4.2. It was further submitted that it was also pertinent to note that Section 12AB(4) was amended by the Finance Act, 2022 to specifically include Section 12AB(4)(c)(fi) which states that such cancellation of registration can only be for ‘such previous year and all subsequent previous years. It was submitted that given the definition of previous year’ in Section 3 of the IT Act which states that the same means the ‘financial year immediately preceding the assessment year’, and it was therefore made expressly clear that the legislation nowhere contemplates retrospective cancellation.

4.3. Further, the Ld. AR relied upon various case laws to support its contention The AR also submitted that the assessee has always acted in accordance with its objects and genuinely carried out its activities in furtherance of its main objects. Further, it was submitted that Hon’ble High Court Delhi has granted stay in similar matters.

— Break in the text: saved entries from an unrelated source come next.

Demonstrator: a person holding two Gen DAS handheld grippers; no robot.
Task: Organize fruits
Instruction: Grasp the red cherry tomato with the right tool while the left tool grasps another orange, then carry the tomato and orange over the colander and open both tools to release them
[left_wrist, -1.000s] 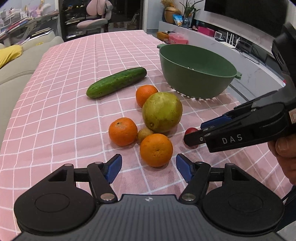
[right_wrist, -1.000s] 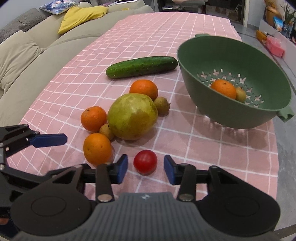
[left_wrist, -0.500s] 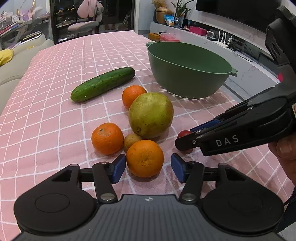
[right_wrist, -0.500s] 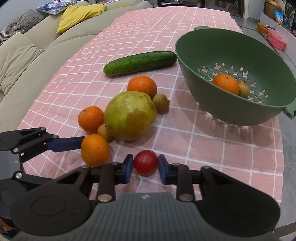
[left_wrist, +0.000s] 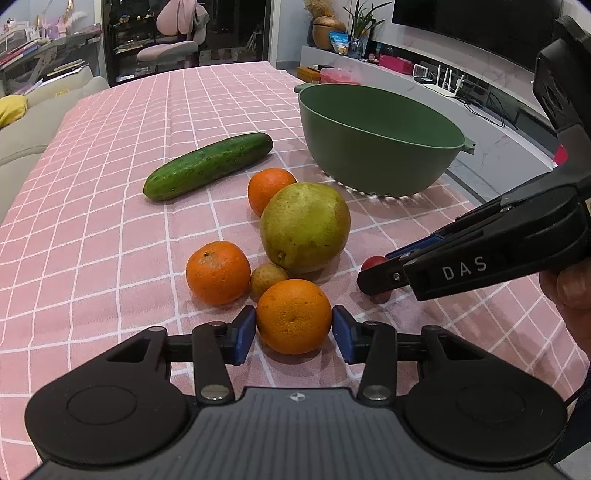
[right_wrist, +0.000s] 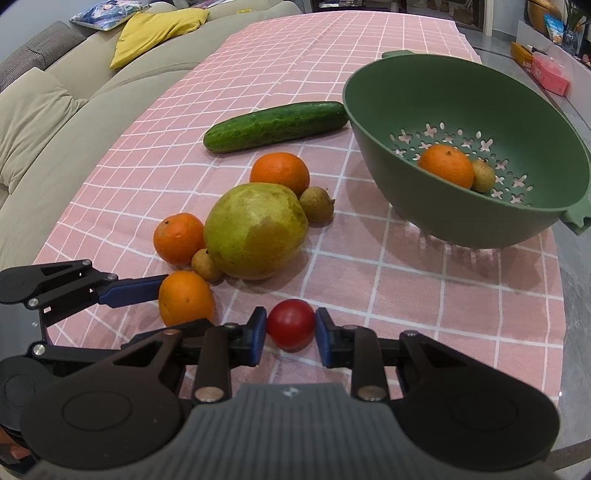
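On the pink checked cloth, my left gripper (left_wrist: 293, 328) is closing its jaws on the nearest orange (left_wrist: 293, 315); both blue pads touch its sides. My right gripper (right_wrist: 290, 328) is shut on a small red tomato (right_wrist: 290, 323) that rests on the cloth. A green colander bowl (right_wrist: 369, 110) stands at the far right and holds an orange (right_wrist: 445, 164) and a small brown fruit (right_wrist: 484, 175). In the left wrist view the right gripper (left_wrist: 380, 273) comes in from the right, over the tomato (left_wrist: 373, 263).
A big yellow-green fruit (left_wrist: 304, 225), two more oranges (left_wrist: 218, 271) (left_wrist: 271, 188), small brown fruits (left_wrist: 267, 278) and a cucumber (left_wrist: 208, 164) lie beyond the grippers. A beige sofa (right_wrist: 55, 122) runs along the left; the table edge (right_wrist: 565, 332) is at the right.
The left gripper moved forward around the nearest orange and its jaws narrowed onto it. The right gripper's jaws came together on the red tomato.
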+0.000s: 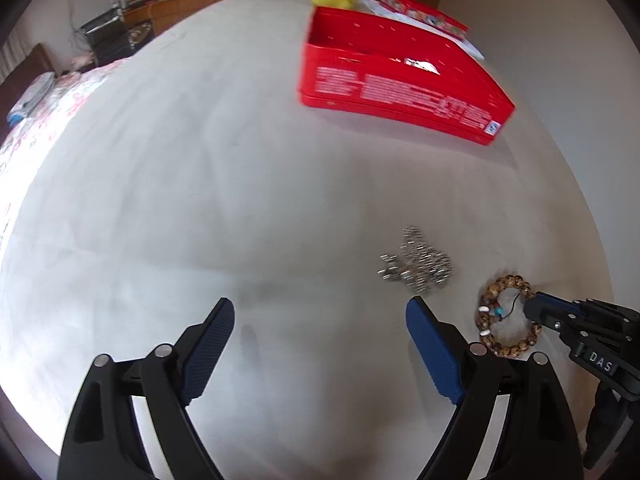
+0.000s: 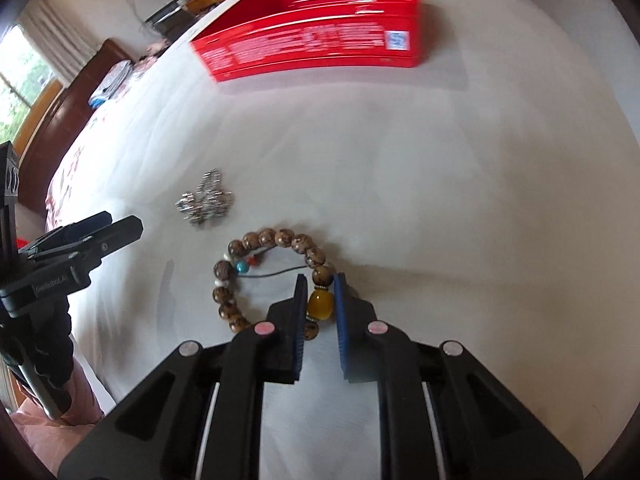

4.4. The ld. AR relying upon the decision of Commissioner of Income Tax vs ITAT [2013] 31 taxmann.com 369(Del), order dated 03.08.2012 submitted that the ITAT has the power to grant stay as requested by the assessee in its case, pending disposal of its appeal on merits in ITA No.3241/Del/2023.

4.5. The case laws relied upon on the above propositions are as under:

Sl. No. Proposition Case laws relied upon
1 Prima facie case: (i) That the PCIT (Central) did not have the jurisdiction to pass the impugned order dated 30.09.2023 cancelling the registration and thus the impugned order is void ab initio. Aggarwal Vidya Pracharni Sabha v PCIT (Central) Gurgaon ITA No. 1308/DEL/2023 @ Para 19-21 @ Page 47-55 of Assessee’s Case Compilation; Pacific Academy of Higher Education and Research Society v PCIT (Central) ITA No. 04/JODH/2020 @ Para 6.8-6.9 @ Page 94-98 of Assessee’s Case Compilation; Wholesale Cloth Merchant Association v PCIT(Central) ITA No. 688/JP/2019 @ Para 19-21 @ Page 133-139 of Assessee’s Case Compilation.]
(ii) That the impugned order could not have retrospectively cancelled the registration granted u/s 12A/12AA of the Act from AY 2014-15 CIT v. Vatika Township (P) Ltd. (2015) 1 SCC 1 @ Para 28-31 @ Page 188-189 of Assessee’s Case Compilation; Oxford Academy For Career Development v CCIT /2009/ 315 ITR 382 (Allahabad) @ Para 21 @ Page 204 of Assessee’s Case Compilation; ACIT v Agra Development Authority [2018/ 407 ITR 562 (Allahabad) @ Para 50-52 @ Page 220 of Assessee’s Case Compilation; Auro Lab v ITO /2019] 411 ITR 308 (Madras) @ Para 20-21 @ Page 249 of Assessee’s Case Compilation; Pacific Academy of Higher Education and Research Society v PCIT (Central) ITA No. 04/JODH/2020 @ Para 6.9 @ Page 94-98 of Assessee’s Case Compilation; Wholesale Cloth Merchant Association v PCIT(Central) ITA No. 688/JP/2019 @ Para 30-31 @ Page 153-155 of Assessee’s Case Compilation.]
2 That the Hon’ble High Court of Delhi had granted stay in similar cases Refer: Centre for Policy Research v PCIT(Central) W.P.C) 11270/2023 Order dated 25.08.2023; Oxfam India v PCIT(Central) W.P. (C)15287/2023 Order dated 18.01.2024]. W.P. (C) 15364/2023 and CAV 608/2023 & CM APPL. 61634/2023 Care India Solutions For Sustainable Development
3. Maintainability of the Stay Petition filed by the assessee and the power of the ITAT to grant stay. M.K. Mohammed Kunhi /1969) 71 ITR 815 @ Para 9-13; ITO v. Khalid Mehdi Khan |1977| 110 ITR 79 ® Para 5; CIT v ITAT [2013/ 31 taxmann.com 369 (Delhi) @ Para 21].
4. Submission: That the Hon’ble High Court of Delhi in assessee’s own case granted a stay on the operation of Section 148 notice issued by the Department. Legal Initiative For Forest and Environment Trust v DCIT W.P. (C) 7324/2023, for AY 2016-17,

4.6. In view of the above facts and submissions, the ld. AR requested to stay the order dated 30.09.2023 passed under Sec.12A r.w.s. 12AA and 12AB(4) of the IT Act, cancelling the registration of the assessee trust with retrospective effect for Assessment Years. 2014-15 To 2022-23, 2023-24 onwards, pending disposal of the appeal and pass such further or other order or orders as the Hon’ble Tribunal may deem fit and proper in the circumstances of the case and thus render justice.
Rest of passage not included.